Visit to Stoney Littleton long barrow

Members had an excellent visit to Stoney Littleton on 17th June 2017.

Entrance to the long barrow

David Roberts led the walk and gave us a detailed history of the long barrow and went the extra mile by providing detailed notes.  This is a brief summary of those notes.

Long barrows were constructed as earthen or drystone mounds with flanking ditches and acted as funerary monuments during the Early and Middle Neolithic periods. They represent the burial places of  Britain’s early farming communities and, as such, are amongst the oldest field monuments surviving visibly in the present landscape.

Where investigated, long barrows appear to have been used for communal burial, often with only parts of the human remains having been selected for internment. It is probable that long barrows acted as important ritual sites for local communities over a considerable period. Some 500 long barrows are recorded in England. As one of the few type of Neolithic structures to survive as earthworks, and due to their comparative rarity, their considerable age and their longevity as a monument type, all long barrows are nationally important.

 © English Heritage

Stoney Littleton is a Neolithic chambered barrow of the Cotswold Severn type. The defining characteristic of these barrows is their trapezoidal shape. Another common feature is a “forecourt area”. It is orientated NW-SE and is about 30m long, 2m high and 12.5m wide at its widest point. It is believed to have been formerly much higher.

The internal arrangement comprises a passage, with three pairs of side chambers and an end chamber. The length of the passage is about 13m and the height varies from 1.2m to 1.8m.

The first recorded opening of the barrow took place in about 1760 when the farmer, who owned the land, forced an entry through the roof to obtain stone for road mending.

The barrow was excavated in 1816 by John Skinner, accompanied by his brother Russell, Sir Richard Colt Hoare and his steward and surveyor Philip Crocker and a labourer Zebedee Weston, who probably undertook the heavy work.

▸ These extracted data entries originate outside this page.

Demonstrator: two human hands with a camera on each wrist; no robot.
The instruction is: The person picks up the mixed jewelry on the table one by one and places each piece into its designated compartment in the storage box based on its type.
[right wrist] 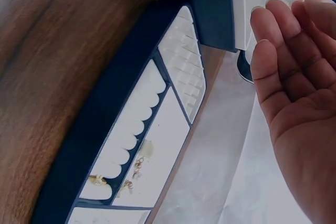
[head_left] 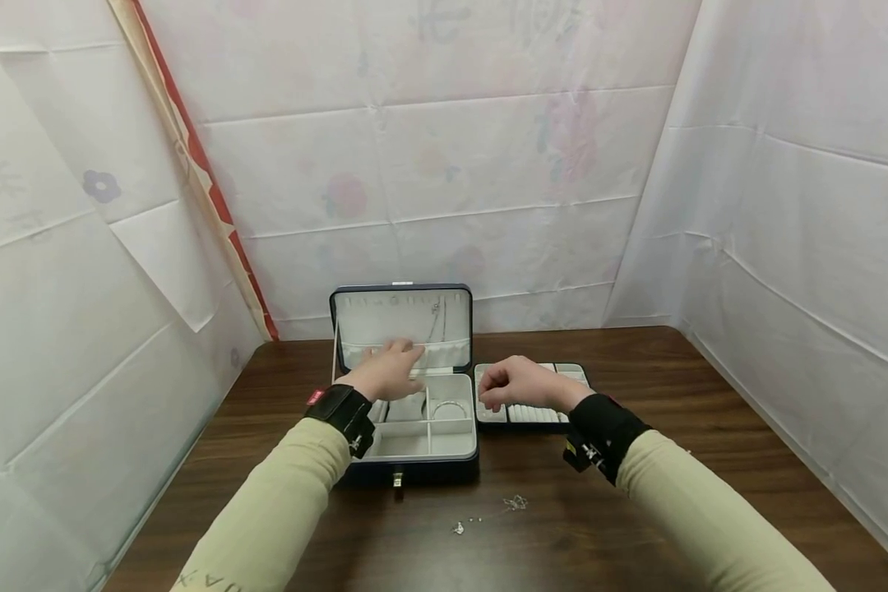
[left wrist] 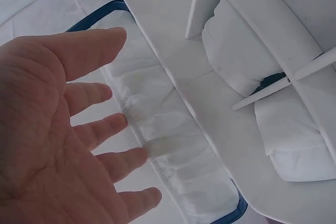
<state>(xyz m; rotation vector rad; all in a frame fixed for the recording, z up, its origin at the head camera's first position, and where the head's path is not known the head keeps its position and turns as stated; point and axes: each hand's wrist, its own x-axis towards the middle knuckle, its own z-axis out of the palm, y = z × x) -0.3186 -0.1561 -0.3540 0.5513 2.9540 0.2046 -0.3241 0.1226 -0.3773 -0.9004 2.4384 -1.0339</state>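
Observation:
A dark blue jewelry box (head_left: 437, 471) stands on the table with its lid up, its white inside split into compartments. My left hand (head_left: 388, 372) is over the box's back part, fingers spread beside the gathered lid pocket (left wrist: 168, 135), with nothing in its palm. Thin necklaces (head_left: 444, 319) hang inside the lid. A round bracelet (head_left: 451, 405) lies in a right compartment. My right hand (head_left: 525, 382) hovers above the jewelry tray (right wrist: 136, 124), fingers curved and thumb close to the index finger; I cannot tell whether a small thing is between them.
In front of the box lie a tangled fine chain (head_left: 516, 501) and a small silvery piece (head_left: 458, 528). Gold-coloured earrings (right wrist: 137, 166) and a ring (right wrist: 97, 180) sit in the tray. White sheeting (head_left: 444, 164) encloses the wooden table (head_left: 636, 493) at the back and sides.

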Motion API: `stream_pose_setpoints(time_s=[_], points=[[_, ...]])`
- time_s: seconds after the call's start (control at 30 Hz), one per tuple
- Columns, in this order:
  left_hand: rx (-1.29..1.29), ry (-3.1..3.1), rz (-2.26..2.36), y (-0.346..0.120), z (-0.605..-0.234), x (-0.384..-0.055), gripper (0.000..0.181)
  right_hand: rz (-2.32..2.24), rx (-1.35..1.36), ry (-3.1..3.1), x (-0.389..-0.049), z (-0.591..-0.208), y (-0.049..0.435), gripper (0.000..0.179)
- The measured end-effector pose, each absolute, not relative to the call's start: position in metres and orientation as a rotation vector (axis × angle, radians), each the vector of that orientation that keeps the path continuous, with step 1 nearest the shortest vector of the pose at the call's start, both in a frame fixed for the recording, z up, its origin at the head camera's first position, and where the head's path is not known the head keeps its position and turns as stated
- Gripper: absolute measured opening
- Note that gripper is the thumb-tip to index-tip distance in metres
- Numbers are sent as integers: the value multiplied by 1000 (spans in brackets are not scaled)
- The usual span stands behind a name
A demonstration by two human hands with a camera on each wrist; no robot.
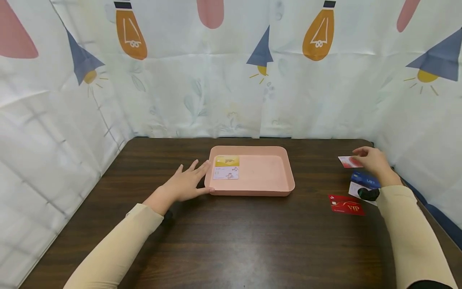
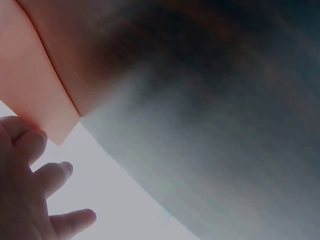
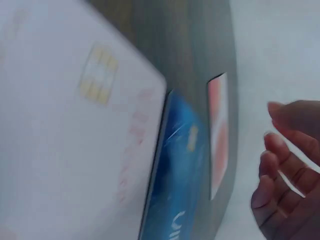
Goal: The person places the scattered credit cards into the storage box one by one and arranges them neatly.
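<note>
This looks like a small screened-off booth — a bench (image 1: 249, 237) with pale cloth (image 1: 231, 72) hung behind it and along both sides. The cloth is creased, and its print is homely: orange bulbs (image 1: 131, 34), blue lamps (image 1: 261, 50) with yellow glows, pink shapes (image 1: 210, 13) and faint leaves (image 1: 196, 87). The bench has a dark wood-grain top, plain enough for a house or an office. A dark blue strip (image 1: 444, 223) shows past its right edge. The cloth hides the room beyond — home, office or lab, I cannot tell which.
</note>
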State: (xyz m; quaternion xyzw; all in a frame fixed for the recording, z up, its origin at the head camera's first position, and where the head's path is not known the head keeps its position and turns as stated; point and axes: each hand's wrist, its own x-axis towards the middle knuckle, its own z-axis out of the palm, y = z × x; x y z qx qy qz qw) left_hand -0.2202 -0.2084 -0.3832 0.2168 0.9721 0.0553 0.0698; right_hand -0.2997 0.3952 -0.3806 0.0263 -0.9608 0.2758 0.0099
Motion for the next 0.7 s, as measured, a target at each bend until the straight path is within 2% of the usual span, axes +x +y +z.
stream_pose_setpoints(time_s=[0.37, 0.7], points=[[676, 2908, 128, -199, -380, -225, 98, 830, -131, -3101, -298, -392, 419, 73], [664, 2900, 126, -197, -380, -226, 98, 755, -149, -3246, -299, -390, 426, 93]])
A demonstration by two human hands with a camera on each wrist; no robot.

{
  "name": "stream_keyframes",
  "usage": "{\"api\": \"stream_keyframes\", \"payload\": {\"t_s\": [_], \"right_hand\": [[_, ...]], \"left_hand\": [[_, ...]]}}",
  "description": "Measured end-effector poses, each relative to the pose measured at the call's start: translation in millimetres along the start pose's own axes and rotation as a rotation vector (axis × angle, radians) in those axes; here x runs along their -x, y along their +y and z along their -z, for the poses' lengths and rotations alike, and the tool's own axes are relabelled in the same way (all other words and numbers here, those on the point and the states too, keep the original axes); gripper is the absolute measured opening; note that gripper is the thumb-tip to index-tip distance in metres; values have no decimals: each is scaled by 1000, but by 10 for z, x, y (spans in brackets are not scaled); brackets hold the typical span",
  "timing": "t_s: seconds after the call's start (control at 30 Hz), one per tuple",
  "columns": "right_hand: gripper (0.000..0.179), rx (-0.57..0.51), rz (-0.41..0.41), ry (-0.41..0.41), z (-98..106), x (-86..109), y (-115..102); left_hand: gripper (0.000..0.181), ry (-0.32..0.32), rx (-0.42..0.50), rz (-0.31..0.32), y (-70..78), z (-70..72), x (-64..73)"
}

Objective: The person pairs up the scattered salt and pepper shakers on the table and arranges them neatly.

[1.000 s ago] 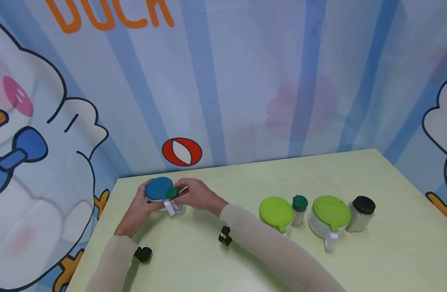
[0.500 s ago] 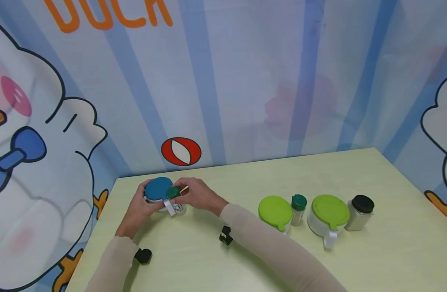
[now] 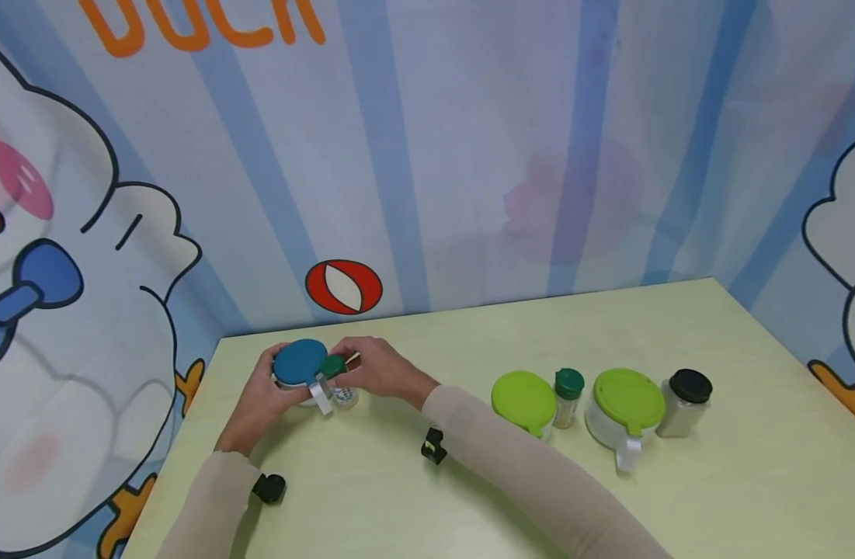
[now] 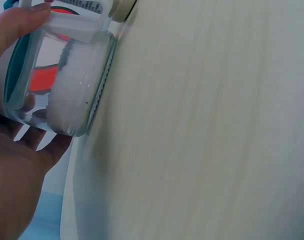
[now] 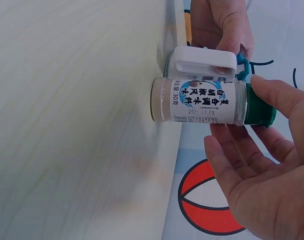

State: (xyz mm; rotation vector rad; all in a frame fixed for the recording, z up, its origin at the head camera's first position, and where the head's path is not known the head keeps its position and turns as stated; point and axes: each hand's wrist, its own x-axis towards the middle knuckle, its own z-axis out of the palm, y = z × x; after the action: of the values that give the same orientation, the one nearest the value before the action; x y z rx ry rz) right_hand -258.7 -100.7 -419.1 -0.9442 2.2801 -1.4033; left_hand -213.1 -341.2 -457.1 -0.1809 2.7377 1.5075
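At the table's far left, my left hand [image 3: 259, 400] grips a glass seasoning jar [image 4: 74, 80] with a blue lid [image 3: 300, 361] and a white handle [image 3: 321, 397]. White contents fill part of the jar, seen in the left wrist view. Beside the handle, my right hand [image 3: 381, 371] pinches the green cap [image 5: 259, 106] of a small spice shaker [image 5: 204, 101] between thumb and fingers. The shaker carries a white and blue printed label. Both containers stand close together with their bases at or just over the tabletop; exact contact cannot be told.
On the right of the pale table [image 3: 371, 489] stand two lime-lidded jars, one nearer [image 3: 523, 400] and one farther right [image 3: 626, 404]. Between them is another green-capped shaker [image 3: 568, 396]. A black-capped bottle [image 3: 684, 402] ends the row. A printed curtain [image 3: 462, 155] hangs behind.
The spice shaker has shifted very slightly to the right of the blue-lidded jar's handle. Both hands keep their holds. The head view has drifted a little.
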Motion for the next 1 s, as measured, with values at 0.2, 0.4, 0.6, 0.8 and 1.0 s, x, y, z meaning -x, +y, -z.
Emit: {"api": "stream_keyframes", "payload": {"t_s": [0.2,0.4,0.6,0.8,1.0], "right_hand": [[32,11,-37,4,44,33,-14],[31,27,-56,5,114,99,-26],[33,74,-92,-12,214,216,-110],[33,98,-69,-24,313,285,-181],[34,113,-56,-35,380,353,-230]], "left_hand": [[106,-13,-7,9,53,5,53],[107,-25,-18,15,84,2,90],[104,-25,-32,-19,113,3,146],[101,-29,-20,-69,152,6,220],[99,-52,11,-106,196,-18,275]]}}
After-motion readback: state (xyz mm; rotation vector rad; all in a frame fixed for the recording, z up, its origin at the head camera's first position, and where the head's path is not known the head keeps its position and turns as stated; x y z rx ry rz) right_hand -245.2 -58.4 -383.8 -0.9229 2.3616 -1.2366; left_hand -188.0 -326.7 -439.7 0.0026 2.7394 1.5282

They discovered human bones within the chamber and these are recorded as:

  • Leg and thigh bones and smaller fragments
  • From the east innermost side-chamber: four jaw bones, the teeth perfect; the upper parts of two crania (middle aged male and elderly female); leg, thigh and arm bones and vertebrae

From the west central side-chamber: fragments of earthenware vessel with burnt bones; bones of two or three skeletons.
Some of these bones are now in the Bristol Museum

The mound was restored by T.R. Joliffe in 1858, and further work as carried out on the site in 1938 by the Ministry of Works. There were later surveys in 1989 and 1995. Excavation and conservation work took place in 1999 and 2000.

Despite erosion over time, excavation and reconstruction, Stoney Littleton long barrow survives well and is now subject to statutory protection. It is to the credit of English Heritage that the barrow remains accessible to the public.

A tablet at the entrance records the Joliffe restoration:
“THIS TUMULUS, -DECLARED BY COMPETENT JUDGES TO BE THE MOST PERFECT SPECIMEN OF CELTIC ANTIQUITY STILL EXISTING IN GREAT BRITAIN HAVING BEEN MUCH INJURED BY THE LAPSE OF TIME, – OR THE CARELESSNESS OF FORMER PROPRIETORS, WAS RESTORED IN 1858 BY MR.R.T.JOLIFFE, THE LORD OF THE HUNDRED; THE DESIGN OF THE ORIGINAL STRUCTURE BEING PRESERVED, AS FAR AS POSSIBLE, WITH SCUPULOUS – EXACTNESS.”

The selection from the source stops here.